無数の神々が、光の帳の中で忙しく働いている。世界の均衡を保つため、彼らは日々、膨大な調整を続けていた。
その静謐な空間に、ひときわ異質な影が現れる。
地上の服装――黒の礼服に身を包んだ男が、転送の光を纏って降り立った。
「お疲れ様、カイ」
「また地上帰りか」
神々はちらりと視線を向けるが、驚きはない。彼がこの役目を担って久しいからだ。
カイ・フォン・レオンハルト――地上では法務省の検察官を名乗っていたが、その正体は、世界修正を司る神。

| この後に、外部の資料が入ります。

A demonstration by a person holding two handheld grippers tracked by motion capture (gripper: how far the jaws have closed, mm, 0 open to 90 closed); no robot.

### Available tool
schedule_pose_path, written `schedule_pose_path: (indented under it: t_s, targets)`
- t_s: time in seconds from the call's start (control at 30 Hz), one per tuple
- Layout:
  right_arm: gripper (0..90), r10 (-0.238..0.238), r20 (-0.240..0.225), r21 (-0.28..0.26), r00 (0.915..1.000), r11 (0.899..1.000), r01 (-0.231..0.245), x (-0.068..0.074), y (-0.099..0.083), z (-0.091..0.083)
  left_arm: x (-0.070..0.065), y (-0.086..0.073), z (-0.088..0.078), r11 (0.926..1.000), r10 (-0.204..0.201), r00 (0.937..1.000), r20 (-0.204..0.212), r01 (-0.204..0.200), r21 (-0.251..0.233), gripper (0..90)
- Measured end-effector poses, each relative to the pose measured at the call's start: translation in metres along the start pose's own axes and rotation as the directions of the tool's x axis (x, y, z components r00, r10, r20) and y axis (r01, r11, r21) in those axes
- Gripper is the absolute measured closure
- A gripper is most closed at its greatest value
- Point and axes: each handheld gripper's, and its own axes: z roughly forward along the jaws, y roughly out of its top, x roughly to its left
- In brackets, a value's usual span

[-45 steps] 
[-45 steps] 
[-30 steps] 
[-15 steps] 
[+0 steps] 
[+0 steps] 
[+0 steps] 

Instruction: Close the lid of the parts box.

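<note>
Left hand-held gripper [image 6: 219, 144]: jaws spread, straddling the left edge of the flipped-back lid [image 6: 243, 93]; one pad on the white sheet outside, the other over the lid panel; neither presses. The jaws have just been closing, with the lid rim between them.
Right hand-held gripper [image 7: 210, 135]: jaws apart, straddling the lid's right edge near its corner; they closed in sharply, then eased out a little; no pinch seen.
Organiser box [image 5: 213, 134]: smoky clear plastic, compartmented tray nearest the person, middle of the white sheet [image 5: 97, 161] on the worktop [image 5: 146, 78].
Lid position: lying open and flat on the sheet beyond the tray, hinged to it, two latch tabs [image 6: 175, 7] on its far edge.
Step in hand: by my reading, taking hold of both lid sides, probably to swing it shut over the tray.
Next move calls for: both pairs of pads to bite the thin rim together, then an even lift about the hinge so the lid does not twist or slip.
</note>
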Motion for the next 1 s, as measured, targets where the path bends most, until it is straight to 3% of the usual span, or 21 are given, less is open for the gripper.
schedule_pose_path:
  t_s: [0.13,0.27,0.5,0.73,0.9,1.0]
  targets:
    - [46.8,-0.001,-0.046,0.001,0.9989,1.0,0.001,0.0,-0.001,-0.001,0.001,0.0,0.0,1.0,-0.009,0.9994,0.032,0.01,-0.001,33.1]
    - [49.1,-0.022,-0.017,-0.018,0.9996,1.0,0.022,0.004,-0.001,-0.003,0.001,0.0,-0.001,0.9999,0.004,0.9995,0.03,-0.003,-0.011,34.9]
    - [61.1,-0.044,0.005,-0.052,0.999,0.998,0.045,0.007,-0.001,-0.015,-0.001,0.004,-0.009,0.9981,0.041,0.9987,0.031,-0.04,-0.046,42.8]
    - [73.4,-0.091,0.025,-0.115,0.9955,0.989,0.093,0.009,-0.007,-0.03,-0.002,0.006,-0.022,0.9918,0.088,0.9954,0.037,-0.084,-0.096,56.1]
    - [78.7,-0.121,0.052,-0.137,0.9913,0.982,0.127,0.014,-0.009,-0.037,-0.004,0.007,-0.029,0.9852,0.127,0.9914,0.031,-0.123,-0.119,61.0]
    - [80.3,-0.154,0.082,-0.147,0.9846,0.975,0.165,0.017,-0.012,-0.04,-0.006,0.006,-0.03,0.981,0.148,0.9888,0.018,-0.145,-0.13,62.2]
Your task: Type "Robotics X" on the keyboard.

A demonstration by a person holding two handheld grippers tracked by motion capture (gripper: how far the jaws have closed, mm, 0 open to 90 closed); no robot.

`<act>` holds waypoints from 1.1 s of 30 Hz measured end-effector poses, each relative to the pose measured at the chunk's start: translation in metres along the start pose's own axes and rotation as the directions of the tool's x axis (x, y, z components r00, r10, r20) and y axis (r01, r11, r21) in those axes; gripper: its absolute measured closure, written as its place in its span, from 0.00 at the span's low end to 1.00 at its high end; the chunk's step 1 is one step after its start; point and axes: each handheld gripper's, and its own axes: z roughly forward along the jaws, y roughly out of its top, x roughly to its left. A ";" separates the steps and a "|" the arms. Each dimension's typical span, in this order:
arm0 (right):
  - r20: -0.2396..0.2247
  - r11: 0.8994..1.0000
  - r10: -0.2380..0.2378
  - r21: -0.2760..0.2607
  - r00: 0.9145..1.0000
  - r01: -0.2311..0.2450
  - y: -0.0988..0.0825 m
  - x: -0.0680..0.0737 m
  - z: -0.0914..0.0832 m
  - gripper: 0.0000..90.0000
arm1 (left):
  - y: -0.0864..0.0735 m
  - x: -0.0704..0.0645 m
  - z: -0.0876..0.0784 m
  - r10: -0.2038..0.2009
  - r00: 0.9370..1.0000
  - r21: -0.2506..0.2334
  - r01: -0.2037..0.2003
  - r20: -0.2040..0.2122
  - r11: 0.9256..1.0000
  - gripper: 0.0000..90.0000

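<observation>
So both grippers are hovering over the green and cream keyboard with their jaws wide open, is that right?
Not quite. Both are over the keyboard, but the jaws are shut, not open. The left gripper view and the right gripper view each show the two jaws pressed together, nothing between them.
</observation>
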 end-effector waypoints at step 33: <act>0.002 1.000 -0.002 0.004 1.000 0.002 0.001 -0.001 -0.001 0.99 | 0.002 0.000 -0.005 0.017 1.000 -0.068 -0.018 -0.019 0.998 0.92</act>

彼は無言で礼服の裾を整え、奥の回廊へと歩みを進める。
上司神の間。
巨大な円卓の前で、白銀の衣を纏った上司神が彼を迎えた。
「戻ったか、カイ。今回の顛末を報告せよ」
カイは淡々と語り始める。
「対象世界における異常は、犯罪神の干渉によるものと判明しました。ゲームの世界や物語を実際の世界に投影し、断罪劇を発生させる――その目的は、感情エネルギーの収奪」
上司神の眉がわずかに動く。
「聖女候補の転生は、修正できなかったのか?」
「不可能でした。気付いた時には既に転生済み。加えて、犯罪神を特定するには、断罪劇の『エンドロール』まで進める必要があった」
「……なるほど」
カイは続ける。
「被害者であるセレナ・フォン・グランディールには、極力ミリアと関わらないよう意識調整を施しました。最終的に、裁判という形でエンディングを書き換え、名誉回復を実現。犯罪神は力を奪い、人として有限の命を全うするよう転生させました」
上司神は深く頷いた。
「よくやった。世界の均衡は保たれた」
その言葉に、カイはわずかに肩をすくめる。
「……やれやれ、毎度のことながら骨が折れる」
だが、休息は許されなかった。
「次の任務だ」
上司神の声が、静かに響く。
「別の世界で、また神が干渉している。修正せよ」
カイは短く息を吐き、礼服の袖を整えた。
「了解」
光が彼を包み込む。
次は、どんな世界だ――。
神界の空に、再び転移の光が走った。